Records excerpted from a collection
——————

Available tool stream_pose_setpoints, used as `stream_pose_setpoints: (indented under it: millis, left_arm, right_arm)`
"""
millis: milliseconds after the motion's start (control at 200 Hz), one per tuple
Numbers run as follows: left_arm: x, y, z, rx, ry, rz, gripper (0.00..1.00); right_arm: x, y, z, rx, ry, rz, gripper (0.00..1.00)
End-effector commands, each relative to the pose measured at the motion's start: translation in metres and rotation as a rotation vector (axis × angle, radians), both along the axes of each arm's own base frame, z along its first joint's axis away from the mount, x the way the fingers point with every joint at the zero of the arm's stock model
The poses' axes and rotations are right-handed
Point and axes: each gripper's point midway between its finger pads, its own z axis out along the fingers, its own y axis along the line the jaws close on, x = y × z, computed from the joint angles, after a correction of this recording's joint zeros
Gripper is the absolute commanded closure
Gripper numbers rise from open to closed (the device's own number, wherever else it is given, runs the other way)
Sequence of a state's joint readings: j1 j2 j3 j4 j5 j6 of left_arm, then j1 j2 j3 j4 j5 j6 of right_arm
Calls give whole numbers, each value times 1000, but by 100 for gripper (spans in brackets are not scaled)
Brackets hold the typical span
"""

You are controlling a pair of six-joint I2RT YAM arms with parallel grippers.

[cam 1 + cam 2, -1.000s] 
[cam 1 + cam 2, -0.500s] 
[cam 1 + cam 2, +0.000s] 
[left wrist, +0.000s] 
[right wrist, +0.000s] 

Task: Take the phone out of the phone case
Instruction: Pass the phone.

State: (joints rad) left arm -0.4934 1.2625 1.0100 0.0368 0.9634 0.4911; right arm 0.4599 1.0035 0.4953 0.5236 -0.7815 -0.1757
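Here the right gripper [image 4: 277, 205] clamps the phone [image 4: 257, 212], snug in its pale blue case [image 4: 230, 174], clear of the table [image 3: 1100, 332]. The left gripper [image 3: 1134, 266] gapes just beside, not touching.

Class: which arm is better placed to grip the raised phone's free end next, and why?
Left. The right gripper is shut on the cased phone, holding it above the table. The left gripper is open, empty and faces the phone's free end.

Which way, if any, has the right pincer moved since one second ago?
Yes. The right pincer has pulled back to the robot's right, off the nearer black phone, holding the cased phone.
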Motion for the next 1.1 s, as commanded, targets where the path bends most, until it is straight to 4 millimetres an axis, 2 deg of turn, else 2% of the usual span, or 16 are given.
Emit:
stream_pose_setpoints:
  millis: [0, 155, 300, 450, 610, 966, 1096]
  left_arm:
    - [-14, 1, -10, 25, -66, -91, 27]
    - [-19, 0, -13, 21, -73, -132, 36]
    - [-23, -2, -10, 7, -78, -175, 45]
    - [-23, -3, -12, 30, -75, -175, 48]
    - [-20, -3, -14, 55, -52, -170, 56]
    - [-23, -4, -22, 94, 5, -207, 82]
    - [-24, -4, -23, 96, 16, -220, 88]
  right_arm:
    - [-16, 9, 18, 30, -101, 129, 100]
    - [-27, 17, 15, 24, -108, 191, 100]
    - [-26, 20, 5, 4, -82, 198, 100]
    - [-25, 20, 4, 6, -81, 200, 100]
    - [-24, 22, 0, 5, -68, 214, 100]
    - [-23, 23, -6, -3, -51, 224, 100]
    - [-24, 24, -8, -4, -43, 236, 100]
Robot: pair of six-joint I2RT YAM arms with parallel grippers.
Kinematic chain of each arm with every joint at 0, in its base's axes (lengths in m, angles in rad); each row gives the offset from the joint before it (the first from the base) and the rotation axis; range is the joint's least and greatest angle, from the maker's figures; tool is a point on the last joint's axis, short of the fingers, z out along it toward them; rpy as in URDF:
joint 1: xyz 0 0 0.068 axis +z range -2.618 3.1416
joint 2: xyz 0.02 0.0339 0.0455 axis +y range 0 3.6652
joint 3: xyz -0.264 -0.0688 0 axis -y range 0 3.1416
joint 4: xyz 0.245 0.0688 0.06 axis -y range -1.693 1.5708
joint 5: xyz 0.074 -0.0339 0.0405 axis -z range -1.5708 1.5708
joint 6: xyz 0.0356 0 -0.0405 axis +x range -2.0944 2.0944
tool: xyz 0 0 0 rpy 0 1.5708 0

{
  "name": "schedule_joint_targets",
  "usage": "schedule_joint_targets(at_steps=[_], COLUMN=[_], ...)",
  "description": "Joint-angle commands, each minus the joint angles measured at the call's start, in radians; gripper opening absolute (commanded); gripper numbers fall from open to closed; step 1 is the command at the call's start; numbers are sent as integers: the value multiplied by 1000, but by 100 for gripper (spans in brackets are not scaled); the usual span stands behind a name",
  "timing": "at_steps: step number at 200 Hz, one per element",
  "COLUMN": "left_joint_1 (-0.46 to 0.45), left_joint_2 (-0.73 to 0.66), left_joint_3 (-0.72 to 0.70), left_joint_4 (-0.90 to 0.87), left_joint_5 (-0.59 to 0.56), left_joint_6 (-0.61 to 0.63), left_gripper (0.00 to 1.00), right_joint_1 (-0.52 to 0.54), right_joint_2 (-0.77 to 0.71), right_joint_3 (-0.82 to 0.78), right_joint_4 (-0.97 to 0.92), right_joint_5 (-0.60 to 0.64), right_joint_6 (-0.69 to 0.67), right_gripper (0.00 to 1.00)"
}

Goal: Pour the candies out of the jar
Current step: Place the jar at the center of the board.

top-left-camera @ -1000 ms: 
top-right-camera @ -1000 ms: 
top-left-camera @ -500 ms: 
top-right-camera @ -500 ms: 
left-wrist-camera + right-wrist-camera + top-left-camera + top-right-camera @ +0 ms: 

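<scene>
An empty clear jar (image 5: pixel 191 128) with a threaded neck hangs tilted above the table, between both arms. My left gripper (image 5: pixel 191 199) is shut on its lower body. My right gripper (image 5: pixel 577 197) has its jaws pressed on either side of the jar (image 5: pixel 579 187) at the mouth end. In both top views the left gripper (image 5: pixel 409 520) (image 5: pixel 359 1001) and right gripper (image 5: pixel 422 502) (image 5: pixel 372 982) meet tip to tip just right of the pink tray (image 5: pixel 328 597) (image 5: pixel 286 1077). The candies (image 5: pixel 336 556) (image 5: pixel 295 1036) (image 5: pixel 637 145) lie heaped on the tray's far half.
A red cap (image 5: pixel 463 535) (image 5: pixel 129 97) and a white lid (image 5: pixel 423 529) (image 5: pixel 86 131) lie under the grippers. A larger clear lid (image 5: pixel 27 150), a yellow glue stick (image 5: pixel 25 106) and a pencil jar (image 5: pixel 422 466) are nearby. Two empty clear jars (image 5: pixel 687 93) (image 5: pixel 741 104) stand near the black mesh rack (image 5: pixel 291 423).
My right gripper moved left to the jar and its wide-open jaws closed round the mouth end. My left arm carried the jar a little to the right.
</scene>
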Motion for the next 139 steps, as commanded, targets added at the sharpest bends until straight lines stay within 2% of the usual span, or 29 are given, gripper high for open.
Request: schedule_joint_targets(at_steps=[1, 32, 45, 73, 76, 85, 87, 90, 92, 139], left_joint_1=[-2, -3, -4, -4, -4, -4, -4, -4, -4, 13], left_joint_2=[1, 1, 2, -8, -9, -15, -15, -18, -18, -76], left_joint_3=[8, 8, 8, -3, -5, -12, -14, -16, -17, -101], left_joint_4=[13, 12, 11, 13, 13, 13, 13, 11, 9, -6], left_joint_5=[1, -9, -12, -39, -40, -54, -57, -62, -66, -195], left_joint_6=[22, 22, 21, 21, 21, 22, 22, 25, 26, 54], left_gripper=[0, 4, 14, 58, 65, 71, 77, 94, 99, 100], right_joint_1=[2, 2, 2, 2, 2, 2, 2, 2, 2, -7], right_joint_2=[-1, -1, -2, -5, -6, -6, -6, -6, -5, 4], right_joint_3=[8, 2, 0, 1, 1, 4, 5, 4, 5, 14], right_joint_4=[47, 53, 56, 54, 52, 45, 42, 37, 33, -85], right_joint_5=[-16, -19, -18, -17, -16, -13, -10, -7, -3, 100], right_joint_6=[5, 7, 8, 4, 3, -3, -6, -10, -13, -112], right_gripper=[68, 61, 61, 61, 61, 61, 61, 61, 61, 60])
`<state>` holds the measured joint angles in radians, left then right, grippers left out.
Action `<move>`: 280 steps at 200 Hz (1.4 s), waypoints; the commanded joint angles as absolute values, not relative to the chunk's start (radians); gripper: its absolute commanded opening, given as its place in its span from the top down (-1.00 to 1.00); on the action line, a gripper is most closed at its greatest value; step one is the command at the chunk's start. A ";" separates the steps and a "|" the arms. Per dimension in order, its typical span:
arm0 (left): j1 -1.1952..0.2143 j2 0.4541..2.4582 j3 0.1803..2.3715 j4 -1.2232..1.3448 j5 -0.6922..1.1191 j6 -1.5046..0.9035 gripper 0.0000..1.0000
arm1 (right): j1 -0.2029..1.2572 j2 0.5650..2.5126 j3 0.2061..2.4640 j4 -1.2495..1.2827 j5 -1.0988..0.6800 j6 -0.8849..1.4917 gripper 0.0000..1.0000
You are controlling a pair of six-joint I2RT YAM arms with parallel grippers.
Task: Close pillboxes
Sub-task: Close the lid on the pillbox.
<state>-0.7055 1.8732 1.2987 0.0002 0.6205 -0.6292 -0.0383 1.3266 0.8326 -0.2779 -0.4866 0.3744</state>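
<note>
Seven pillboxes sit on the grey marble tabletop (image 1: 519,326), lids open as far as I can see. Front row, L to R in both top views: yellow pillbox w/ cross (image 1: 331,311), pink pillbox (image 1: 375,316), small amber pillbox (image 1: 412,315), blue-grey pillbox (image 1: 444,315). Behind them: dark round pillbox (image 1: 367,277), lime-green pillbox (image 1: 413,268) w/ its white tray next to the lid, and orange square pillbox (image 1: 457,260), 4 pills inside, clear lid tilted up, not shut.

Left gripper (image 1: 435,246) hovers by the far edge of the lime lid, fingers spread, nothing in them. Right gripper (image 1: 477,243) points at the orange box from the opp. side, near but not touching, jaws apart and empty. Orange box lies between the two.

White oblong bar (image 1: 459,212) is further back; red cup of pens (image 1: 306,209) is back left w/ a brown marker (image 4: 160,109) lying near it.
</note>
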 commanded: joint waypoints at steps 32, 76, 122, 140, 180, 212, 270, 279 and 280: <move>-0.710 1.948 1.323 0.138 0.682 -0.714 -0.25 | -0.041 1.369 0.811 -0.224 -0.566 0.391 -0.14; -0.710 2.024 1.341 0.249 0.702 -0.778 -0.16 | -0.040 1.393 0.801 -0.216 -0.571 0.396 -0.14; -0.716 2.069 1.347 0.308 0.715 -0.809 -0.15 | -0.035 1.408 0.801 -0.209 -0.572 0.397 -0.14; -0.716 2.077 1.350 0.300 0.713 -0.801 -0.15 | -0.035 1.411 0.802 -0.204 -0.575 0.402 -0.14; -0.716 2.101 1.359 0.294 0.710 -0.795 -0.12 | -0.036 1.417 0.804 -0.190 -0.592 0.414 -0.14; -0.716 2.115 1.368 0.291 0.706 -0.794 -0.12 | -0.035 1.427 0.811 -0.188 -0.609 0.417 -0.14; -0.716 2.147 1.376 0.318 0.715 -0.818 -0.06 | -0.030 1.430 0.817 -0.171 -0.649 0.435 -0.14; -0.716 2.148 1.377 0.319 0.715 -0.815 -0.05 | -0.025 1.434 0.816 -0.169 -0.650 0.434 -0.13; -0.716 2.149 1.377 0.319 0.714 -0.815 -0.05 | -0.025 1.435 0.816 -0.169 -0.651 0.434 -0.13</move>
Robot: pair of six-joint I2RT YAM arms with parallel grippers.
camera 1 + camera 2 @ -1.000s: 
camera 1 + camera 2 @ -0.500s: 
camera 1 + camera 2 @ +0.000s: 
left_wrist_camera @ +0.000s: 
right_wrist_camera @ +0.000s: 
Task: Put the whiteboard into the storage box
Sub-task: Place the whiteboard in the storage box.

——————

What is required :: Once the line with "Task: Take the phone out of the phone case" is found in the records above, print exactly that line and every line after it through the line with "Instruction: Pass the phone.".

The answer ::
Task: Take the phone out of the phone case
Instruction: Pass the phone.

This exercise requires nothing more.